**AVAILABLE DATA**

================

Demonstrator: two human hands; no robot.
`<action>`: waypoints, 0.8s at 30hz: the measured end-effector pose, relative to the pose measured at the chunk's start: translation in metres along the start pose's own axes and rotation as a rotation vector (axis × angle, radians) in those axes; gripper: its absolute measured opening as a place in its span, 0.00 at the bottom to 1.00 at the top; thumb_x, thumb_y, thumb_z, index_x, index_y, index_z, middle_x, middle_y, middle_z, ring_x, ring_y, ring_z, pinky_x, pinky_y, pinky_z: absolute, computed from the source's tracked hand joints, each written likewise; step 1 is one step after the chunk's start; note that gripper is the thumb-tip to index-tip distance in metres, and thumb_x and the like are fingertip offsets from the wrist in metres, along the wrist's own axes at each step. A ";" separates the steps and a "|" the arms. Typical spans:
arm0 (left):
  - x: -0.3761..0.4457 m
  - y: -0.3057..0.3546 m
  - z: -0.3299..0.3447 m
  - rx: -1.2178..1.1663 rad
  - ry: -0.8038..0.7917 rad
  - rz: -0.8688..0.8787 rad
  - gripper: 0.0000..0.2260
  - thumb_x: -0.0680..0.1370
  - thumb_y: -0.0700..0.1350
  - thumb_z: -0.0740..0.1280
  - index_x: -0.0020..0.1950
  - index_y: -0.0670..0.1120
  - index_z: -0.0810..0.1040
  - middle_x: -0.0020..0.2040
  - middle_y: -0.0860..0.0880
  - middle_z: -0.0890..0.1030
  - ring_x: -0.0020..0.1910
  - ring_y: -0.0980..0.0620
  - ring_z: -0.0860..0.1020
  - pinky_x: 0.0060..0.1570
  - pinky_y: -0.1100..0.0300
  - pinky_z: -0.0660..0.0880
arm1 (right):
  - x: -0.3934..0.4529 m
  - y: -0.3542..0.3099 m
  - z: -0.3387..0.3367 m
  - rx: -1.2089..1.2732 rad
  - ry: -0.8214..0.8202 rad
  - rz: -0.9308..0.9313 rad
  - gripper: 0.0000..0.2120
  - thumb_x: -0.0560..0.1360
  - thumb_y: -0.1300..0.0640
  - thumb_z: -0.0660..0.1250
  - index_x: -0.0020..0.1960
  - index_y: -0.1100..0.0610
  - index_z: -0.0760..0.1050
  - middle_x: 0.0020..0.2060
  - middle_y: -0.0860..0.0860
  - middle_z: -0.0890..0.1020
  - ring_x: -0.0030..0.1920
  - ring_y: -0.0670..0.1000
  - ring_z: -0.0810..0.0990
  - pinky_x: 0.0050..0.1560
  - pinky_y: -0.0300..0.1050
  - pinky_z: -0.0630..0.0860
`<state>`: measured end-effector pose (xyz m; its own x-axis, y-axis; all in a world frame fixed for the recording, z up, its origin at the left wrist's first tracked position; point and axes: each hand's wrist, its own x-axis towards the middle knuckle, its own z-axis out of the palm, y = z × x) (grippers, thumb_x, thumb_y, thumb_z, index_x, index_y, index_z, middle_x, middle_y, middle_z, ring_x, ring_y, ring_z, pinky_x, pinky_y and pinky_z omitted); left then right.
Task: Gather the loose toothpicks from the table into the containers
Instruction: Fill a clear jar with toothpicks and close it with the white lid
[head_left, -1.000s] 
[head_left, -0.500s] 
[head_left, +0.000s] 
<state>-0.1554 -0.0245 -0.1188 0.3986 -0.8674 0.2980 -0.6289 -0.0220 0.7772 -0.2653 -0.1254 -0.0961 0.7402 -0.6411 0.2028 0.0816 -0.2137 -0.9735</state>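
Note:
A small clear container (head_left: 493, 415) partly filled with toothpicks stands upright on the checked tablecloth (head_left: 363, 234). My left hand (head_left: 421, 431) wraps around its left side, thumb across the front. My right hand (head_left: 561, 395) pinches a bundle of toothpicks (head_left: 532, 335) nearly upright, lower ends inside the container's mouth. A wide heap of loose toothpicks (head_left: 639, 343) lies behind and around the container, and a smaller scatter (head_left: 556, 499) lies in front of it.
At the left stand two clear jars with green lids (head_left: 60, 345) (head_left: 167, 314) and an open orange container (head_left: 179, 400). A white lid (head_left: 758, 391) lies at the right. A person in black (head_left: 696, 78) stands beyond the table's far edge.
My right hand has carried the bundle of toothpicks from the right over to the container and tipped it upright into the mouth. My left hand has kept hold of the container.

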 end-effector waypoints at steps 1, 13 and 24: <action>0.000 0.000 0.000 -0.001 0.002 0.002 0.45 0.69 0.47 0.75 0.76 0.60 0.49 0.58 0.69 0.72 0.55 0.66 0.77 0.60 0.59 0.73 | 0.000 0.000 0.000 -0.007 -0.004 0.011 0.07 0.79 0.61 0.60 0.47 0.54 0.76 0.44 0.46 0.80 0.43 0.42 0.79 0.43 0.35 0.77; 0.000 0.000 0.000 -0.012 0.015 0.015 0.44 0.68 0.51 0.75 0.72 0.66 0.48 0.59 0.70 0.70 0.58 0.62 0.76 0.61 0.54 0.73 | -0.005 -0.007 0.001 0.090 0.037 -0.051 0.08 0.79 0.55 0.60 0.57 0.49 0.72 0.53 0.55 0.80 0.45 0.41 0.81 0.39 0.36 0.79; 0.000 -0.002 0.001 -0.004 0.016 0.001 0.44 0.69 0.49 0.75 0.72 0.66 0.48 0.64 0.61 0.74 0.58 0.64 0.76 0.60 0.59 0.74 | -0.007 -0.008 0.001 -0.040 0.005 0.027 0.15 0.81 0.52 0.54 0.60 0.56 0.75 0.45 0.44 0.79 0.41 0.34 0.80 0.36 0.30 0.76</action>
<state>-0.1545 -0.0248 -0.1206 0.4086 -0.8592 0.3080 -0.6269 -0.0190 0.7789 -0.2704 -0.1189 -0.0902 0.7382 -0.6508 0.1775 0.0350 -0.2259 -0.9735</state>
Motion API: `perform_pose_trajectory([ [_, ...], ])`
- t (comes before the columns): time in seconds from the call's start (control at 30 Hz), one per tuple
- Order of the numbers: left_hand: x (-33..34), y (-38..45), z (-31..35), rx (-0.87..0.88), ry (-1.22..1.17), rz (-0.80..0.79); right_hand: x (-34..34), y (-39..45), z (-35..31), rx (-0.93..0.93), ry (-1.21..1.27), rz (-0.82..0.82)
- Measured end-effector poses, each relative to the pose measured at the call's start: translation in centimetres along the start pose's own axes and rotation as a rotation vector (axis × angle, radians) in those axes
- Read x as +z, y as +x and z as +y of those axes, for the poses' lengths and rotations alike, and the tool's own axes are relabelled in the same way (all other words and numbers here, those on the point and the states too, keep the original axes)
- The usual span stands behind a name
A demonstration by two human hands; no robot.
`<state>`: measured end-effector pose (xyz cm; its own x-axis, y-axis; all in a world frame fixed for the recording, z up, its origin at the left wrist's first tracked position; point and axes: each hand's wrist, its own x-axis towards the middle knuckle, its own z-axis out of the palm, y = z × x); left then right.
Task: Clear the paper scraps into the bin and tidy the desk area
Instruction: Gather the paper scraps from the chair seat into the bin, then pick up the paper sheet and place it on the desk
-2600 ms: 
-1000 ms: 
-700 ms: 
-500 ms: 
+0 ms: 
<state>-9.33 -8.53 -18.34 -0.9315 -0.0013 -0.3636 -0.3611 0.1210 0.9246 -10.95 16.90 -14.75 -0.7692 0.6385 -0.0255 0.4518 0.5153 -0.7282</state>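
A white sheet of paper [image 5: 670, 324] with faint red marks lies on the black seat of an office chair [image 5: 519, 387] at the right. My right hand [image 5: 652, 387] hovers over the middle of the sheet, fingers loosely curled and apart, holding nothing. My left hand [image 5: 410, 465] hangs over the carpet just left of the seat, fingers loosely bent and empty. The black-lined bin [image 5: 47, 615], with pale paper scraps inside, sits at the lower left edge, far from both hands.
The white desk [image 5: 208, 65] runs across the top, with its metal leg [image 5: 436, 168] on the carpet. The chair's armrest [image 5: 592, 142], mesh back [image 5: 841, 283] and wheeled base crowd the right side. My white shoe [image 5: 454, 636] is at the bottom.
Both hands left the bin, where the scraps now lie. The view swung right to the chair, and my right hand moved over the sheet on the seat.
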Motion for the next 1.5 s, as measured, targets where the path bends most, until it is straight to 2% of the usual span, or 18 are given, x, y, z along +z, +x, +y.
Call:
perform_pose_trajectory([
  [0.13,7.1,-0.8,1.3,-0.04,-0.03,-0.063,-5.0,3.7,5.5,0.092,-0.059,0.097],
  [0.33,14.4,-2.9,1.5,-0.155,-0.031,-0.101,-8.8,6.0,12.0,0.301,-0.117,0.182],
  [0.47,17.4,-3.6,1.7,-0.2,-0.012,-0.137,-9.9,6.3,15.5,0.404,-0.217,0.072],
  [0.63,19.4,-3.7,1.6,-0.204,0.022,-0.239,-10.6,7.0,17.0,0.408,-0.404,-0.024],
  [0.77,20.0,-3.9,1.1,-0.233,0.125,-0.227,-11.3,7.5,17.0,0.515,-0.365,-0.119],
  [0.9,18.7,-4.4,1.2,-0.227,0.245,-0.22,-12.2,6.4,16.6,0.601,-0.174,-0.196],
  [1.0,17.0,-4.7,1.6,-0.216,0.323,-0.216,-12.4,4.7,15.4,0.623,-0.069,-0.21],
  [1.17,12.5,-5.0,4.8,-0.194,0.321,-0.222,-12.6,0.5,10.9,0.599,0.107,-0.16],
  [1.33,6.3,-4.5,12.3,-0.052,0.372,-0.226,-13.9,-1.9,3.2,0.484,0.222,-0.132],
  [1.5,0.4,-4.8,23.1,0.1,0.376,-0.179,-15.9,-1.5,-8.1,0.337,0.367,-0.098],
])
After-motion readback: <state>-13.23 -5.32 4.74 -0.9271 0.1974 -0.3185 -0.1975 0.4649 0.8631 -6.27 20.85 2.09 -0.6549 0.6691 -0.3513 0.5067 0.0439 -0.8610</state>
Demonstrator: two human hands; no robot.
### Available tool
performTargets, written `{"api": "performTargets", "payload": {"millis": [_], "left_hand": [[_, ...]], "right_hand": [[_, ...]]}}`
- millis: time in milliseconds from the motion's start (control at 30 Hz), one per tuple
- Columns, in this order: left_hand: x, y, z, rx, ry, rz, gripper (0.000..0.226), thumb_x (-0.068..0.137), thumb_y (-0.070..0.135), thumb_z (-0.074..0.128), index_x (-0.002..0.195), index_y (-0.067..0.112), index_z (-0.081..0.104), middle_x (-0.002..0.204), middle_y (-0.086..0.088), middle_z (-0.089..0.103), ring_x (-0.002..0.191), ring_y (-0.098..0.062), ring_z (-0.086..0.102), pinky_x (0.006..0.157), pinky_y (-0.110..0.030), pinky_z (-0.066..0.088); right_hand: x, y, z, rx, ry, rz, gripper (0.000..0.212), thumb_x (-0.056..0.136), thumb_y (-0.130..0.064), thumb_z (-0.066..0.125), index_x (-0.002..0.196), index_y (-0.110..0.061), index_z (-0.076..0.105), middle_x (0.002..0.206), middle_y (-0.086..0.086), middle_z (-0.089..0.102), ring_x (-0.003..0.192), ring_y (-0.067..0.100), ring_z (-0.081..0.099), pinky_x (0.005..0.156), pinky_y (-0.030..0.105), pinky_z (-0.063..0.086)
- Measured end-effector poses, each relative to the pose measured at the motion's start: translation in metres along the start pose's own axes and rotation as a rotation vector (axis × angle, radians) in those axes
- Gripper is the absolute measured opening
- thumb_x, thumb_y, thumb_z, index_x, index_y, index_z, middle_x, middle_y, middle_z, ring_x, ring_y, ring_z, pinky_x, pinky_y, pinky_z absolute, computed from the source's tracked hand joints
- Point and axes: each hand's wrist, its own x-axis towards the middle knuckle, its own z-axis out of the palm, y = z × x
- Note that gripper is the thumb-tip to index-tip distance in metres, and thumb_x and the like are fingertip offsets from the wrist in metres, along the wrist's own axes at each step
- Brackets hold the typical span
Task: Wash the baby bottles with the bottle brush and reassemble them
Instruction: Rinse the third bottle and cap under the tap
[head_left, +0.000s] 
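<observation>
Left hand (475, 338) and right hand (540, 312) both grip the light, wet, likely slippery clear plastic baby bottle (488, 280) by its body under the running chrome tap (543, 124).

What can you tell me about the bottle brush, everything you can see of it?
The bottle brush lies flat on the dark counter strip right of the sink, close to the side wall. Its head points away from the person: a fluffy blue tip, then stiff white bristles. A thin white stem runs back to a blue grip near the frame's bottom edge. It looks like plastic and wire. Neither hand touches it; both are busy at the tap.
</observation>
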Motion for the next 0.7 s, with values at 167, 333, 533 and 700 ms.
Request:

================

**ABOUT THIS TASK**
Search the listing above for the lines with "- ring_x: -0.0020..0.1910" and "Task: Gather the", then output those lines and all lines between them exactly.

**THE ANSWER**
  - ring_x: -0.0020..0.1910
  - ring_y: -0.0980..0.0620
  - ring_z: -0.0860..0.1020
  - pinky_x: 0.0060..0.1570
  - pinky_y: -0.1100..0.0300
  - pinky_z: -0.0660..0.0880
arm1 (right):
  - x: -0.3934..0.4529 m
  - y: -0.3542..0.3099 m
  - z: -0.3387..0.3367 m
  - rx: -1.2089..1.2732 rad
  - ry: -0.8214..0.8202 rad
  - rz: -0.9308..0.9313 rad
  - gripper: 0.0000..0.2120
  - thumb_x: -0.0560..0.1360
  - thumb_y: -0.1300..0.0640
  - thumb_z: -0.0660..0.1250
  - index_x: -0.0020..0.1960
  - index_y: -0.1100..0.0610
  - index_z: -0.0760..0.1050
  - middle_x: 0.0020..0.2060
  - middle_y: -0.0860..0.0860
  - middle_z: -0.0890..0.1020
  - ring_x: -0.0030..0.1920
  - ring_y: -0.0670..0.1000
  - ring_z: -0.0810..0.0990
  - pinky_x: 0.0050..0.1560
  - pinky_y: -0.0300..0.1050
  - pinky_z: -0.0630..0.0860
`<state>`: measured end-effector pose (xyz m; its own x-axis, y-axis; all in a world frame fixed for the recording, z up, its origin at the left wrist's first tracked position; point and axes: each hand's wrist, its own x-axis towards the middle knuckle, its own z-axis out of the palm, y = z × x) (grippers, thumb_x, thumb_y, thumb_z, index_x, index_y, index_z, middle_x, middle_y, middle_z, ring_x, ring_y, ring_z, pinky_x, pinky_y and pinky_z omitted); left then right.
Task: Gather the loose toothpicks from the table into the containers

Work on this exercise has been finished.